### Problem requirements
Where the data below begins, start duplicating lines exactly, and finish with the line containing "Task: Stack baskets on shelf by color"; add nothing else. Leave the pictures out.

### Source data
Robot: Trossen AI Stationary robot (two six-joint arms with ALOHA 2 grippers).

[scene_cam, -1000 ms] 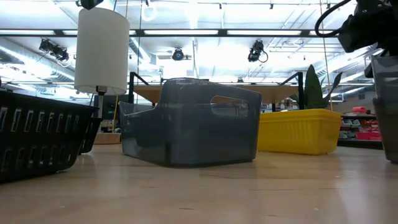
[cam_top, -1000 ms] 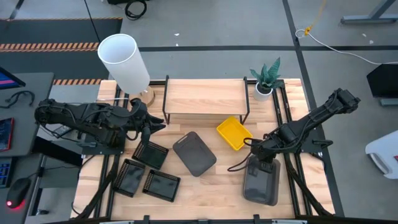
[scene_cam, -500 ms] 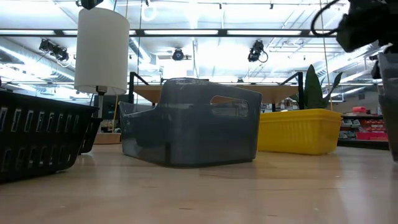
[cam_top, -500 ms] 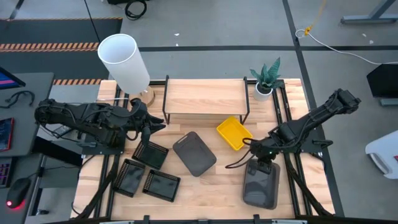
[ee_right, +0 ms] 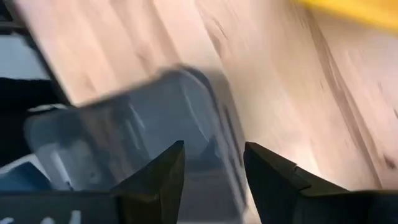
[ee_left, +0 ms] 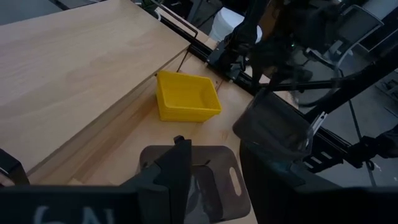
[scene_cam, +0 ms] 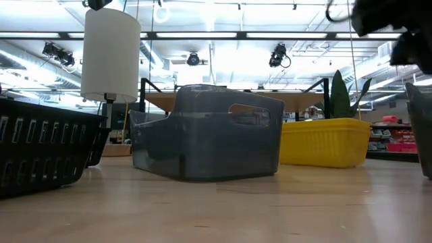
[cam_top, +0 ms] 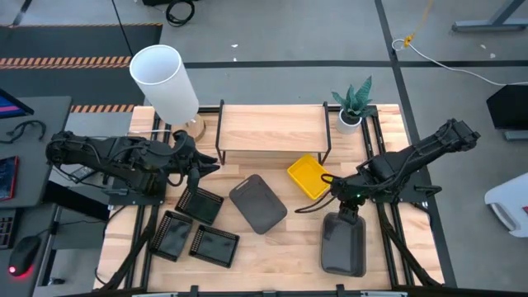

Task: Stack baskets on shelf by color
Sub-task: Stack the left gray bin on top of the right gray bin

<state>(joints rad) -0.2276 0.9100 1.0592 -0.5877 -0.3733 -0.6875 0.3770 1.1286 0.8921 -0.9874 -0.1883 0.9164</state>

### Response to the task
Robot: Trossen AI Stationary robot (two six-joint arms with ALOHA 2 grippers).

[scene_cam, -1000 ms] 
[cam_top, -1000 ms] 
[scene_cam, -500 ms] 
[cam_top, -500 ms] 
[ee_right, +0 ms] 
[ee_left, +0 ms] 
[scene_cam, +0 ms] 
[cam_top, +0 ms] 

Task: Stack baskets on shelf by color

This finishes the exercise.